The chanter (seamsúr; seannsair; chanter, chaunter) is the part of the bagpipe upon which the player creates the melody. It consists of a number of finger-holes, and in its simpler forms looks similar to a recorder. On more elaborate bagpipes, such as the Northumbrian bagpipes or the Uilleann pipes, it also may have a number of keys, to increase the instrument's range and/or the number of keys (in the modal sense) it can play in. Like the rest of the bagpipe, they are often decorated with a variety of substances, including metal (silver/nickel/gold/brass), bone, ivory, or plastic mountings.

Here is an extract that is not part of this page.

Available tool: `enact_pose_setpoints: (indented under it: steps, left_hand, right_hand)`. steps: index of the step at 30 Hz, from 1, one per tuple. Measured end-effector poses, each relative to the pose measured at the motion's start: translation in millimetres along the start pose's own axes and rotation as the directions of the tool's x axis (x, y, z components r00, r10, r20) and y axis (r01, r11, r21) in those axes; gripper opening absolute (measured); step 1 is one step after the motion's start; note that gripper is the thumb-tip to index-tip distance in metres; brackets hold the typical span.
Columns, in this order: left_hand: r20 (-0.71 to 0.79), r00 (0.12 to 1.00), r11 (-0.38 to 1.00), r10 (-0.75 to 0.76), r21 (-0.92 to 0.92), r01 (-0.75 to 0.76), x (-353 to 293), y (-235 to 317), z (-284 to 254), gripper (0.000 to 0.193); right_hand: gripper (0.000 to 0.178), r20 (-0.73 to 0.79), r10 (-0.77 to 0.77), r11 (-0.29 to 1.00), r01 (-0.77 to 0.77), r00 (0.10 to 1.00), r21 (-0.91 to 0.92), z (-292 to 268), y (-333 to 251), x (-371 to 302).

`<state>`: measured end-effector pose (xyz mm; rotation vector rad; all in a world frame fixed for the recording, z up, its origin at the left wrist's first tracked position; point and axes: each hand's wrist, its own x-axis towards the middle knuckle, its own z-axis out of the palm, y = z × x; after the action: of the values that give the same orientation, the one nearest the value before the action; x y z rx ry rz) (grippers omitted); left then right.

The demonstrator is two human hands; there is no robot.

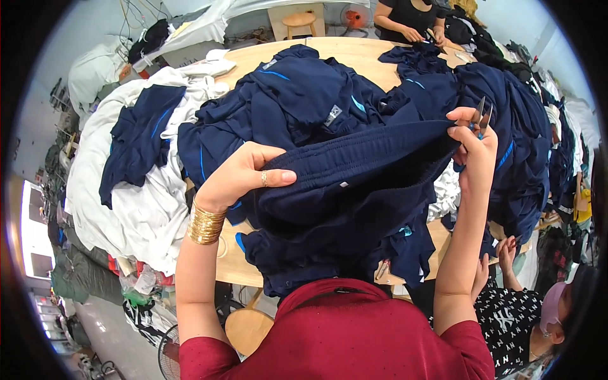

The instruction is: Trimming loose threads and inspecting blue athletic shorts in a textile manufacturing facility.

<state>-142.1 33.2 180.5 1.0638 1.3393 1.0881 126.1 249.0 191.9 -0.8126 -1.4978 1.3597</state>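
Navy elastic-waist bottoms are stretched by the waistband between my two hands, with the dark inside opening facing me. My left hand, bangles at its wrist, pinches the left end of the waistband with the thumb on top. At the other end, my right hand grips the waistband and also holds small scissors, blades pointing up. A tiny white tag shows inside the waist. The lower part hangs bunched over the table edge, so whether these are shorts or trousers I cannot tell.
Navy garments lie heaped on the wooden table, with white cloth at the left. One co-worker works at the far side; another sits close at my right. A stool and a fan stand below left.
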Motion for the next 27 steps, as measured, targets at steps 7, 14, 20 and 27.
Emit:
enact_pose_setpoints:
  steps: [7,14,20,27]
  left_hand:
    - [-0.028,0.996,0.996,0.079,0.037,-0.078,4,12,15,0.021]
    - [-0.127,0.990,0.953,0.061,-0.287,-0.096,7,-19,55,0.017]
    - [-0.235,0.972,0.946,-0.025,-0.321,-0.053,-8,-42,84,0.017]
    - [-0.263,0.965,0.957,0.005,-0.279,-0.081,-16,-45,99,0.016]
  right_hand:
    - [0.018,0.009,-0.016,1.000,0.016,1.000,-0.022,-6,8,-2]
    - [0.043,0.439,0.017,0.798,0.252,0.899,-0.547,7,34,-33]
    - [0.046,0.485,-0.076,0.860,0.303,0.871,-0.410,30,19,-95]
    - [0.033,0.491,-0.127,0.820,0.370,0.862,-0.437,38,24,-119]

==Cylindrical vs. conical bore==
Chanters come in two main types, parallel and non-parallel bored (although there is no clear dividing line between the two).
This refers to the shape of the internal bore of the chanter.
On the Great Highland Bagpipe, the internal bore is conical: it is this that gives the chanter its exceptional volume.
The Northumbrian pipes, on the other hand, have a parallel bore, giving them a much sweeter and quieter tone.

==Keyed chanter==
Although the majority of chanters are unkeyed, some make extensive use of keys to extend the range and/or the number of accidentals the chanter can play. The most common pipe featuring this arrangement is the Northumbrian smallpipe.

==Double chanter==
Another variant of the chanter is the two-piped chanter (often called a double chanter). The chanter pipes may be designed to be played separately, one with each hand, or the two chanters may be played in unison (as in most Arabic bagpipes). One chanter may provide a drone accompaniment to the other, or the two chanters may play in a harmony of thirds and sixths (as in the northern Italian Müsa and central-southern Italian zampogna). In pipes of the Carpathian basin up to five separate chanter bores may be placed in parallel within a single chanter assembly, providing both melodic and rhythmic possibilities: in the simplest case, one pipe is used to play the melody while the second provides a variable drone, while more complex pipes may separate certain individual notes into separate, stopped pipes.

==Intonation==
Because of the accompanying drone or drones, the lack of modulation in bagpipe melody, and stable timbre of the reed sound, in many bagpipe traditions the tones of the chanter are tuned using just intonation, although bagpipe tuning is highly variable across traditions. On the Great Highland bagpipe, tuning of the individual notes of the chanter is done using tape to slightly cover the finger holes as needed. Historically, it was done with wax, as was done with other woodwind instruments.

==Practice chanter==
The practice chanter is used as a practice instrument for the Great Highland Bagpipe. It is somewhat similar in appearance, though slightly smaller than the bagpipe chanter, and has a top piece before the reed so it can be blown directly from the mouth. It is also used as a first instrument so that learners can initially learn the finger technique before learning the mechanics of controlling the bag. It is almost exclusively made of hardwood or plastic.

The practice chanter of today may also be a descendant of the hornpipe or "stock-and-horn", a historical reed pipe of Scotland with a capped double reed and bell made of horn, played by shepherds, among others.